I’ll just have a slice of cheesecake to go, thanks.

I woke up angry today.

Anger is new to me, and it’s the scariest thing. Everything else I feel is just that–like running my fingers over a rough surface–but anger feels like a monster inside of me. It’s a separate being inside of me, and I know neither how to release it nor to tame it. I only feel the heat of it, the intensity in my chest. Does everyone feel this way Because if so, the world suddenly makes enormously more sense.

I didn’t fly into a rage. I didn’t even wish ill on the other commuters on the freeway. But, sitting in the quiet morning light, I kept replaying in my head the same scene: walking over to my husband–who was in bed sleeping–and yelling at him for making me so angry!
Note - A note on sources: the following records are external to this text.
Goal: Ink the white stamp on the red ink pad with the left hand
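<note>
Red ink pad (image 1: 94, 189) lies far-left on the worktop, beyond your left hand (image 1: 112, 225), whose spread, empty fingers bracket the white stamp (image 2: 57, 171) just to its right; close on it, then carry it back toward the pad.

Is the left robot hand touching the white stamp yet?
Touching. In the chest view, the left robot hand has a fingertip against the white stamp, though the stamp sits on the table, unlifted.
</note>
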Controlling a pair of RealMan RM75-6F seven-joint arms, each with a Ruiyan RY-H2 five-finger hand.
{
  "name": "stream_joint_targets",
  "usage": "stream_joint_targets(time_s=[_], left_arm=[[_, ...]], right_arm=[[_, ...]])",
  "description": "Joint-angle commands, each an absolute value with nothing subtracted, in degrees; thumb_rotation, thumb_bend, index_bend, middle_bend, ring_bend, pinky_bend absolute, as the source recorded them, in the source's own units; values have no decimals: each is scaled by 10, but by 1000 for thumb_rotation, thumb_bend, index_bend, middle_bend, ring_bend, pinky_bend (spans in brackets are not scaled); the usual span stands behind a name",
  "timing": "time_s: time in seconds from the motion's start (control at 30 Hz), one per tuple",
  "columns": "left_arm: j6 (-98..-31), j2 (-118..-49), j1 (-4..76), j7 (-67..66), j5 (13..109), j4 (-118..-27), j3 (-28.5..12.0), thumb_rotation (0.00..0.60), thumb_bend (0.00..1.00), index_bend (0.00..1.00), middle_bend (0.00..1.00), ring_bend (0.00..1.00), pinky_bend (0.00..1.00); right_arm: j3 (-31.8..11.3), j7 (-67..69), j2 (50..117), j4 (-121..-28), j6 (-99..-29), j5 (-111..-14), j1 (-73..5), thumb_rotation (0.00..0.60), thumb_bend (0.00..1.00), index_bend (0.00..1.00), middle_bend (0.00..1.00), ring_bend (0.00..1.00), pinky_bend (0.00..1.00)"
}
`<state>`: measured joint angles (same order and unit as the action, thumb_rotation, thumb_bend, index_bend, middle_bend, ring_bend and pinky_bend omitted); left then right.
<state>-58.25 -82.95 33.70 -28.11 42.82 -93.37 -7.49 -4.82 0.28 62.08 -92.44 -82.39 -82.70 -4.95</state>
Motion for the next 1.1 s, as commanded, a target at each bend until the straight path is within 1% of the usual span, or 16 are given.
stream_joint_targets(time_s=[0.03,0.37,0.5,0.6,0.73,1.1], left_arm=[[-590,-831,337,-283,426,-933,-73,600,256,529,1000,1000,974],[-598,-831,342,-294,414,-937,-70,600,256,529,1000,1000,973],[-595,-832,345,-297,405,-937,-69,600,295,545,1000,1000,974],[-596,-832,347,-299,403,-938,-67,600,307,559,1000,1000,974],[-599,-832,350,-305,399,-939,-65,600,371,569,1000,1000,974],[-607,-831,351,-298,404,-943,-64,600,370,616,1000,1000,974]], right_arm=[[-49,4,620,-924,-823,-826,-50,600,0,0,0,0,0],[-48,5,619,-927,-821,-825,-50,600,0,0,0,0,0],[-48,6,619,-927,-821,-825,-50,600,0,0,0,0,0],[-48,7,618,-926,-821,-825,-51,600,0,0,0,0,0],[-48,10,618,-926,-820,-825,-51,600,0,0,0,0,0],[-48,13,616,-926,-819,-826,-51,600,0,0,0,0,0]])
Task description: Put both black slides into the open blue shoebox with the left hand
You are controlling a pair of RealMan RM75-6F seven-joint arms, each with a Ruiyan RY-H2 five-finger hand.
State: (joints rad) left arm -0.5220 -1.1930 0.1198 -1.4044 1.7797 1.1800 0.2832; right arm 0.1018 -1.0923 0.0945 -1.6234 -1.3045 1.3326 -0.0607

What did he do?

I haven’t a clue!

He was a little ornery yesterday, a little antagonistic. Completely normal behavior for him, by the way. It just happened to fall on upon which fell several other things–poor diet, headache, stress, feeling out of control of my life and lost about my future–and there I was, ready to pummel him with my pillow.

I didn’t, though. I held back. I reasoned with myself that that was a terribly unfair thing to do to him, and also a scary one. You shouldn’t have to worry about your wife yelling you into consciousness unless someone has been shot, and it’s you.

Don’t get me wrong: this was definitely the right decision. I would go back and choose the same thing.

And yet.

And yet.

I could have done something with that anger. Anger can be channeled into creativity. I know it can, and I don’t know how.

Last spring, my husband and I got in a big fight–or maybe it was a small fight–and I was so mad at him I couldn’t bear to be in the same room. But I also couldn’t bear to tell him how angry I was, so I let him fall asleep and then I crept downstairs to the couch. A mix of anger and the light from the downstairs windows made it difficulty to fall asleep, so I decided to watch Lemonade. I turned to it for her soothing voice, for the poetry, the visuals. I wanted to take my mind off the anger, to be distracted enough to fall asleep, but instead I watched the whole thing. It had never struck me how angry she became, how angry she let herself become.

I had always resonated with one piece early in the album. She’s suspended in water, submerged, just beginning to wake up, to rise up, and she tells a story familiar to most women, about self-contortion, passivity, containment, and trying to make yourself something else, ignoring your own voice for another’s.

This time, I saw that the basis for the entire film was uncoiling that need. And to do it, you must feel love, desperation, apathy, hurt, introspection, and yes, rage. Oh, the rage! I never imagined how cathartic it could be. What a relief it was to see her yell and swear and seethe on camera, to flip it off, and to never apologize not even once. She never blames herself or wonders what she did wrong, or questions what the other woman has that she doesn’t. She is so mad she’s practically on fire with anger, but she stays so cool. She doesn’t become passive, and she doesn’t shrink. In fact, she doesn’t do much at all. The song isn’t really about her.

Her job is to stand there and rage.

It’s only later, much later, that she returns, forgives, goes back upstairs to bed.

First, rage.

I don’t know how to feel that kind of rage, and I certainly don’t know how to channel it. It’s so much easier to eat the cheesecake.

 

I’ve long feared anger for its destructive potential, but maybe I need to mine it for its creative power. Maybe next time, instead of imagining yelling at him, I write the scene.

What else has anger created?

I tried to change.
Closed my mouth more.
Tried to be softer, prettier, less awake.
Fasted for 60 days. Wore white.
Abstained from mirrors.
Abstained from sex.
Slowly did not speak another word.
In that time my hair I grew past my ankles.
I slept on a mat on the floor.
I swallowed a sword.
I levitated into the basement.
Confessed my sins and was baptized in river.
Got on my knees and said amen, and said I mean.
I whipped my own back and asked for dominion at Your feet.
I threw myself into a volcano.
I drank the blood and drank the whineI sat alone and bent and begged at the waist for God. I crossed myself in thought.I saw the devil.I grew thickened skin on my feet.I bathed in bleach and plugged my menses with pages from the holy book–
But still inside me, coiled deep, was the need to know.

It’s modified because I’ve never needed to know if someone was cheating on me. I just needed to know.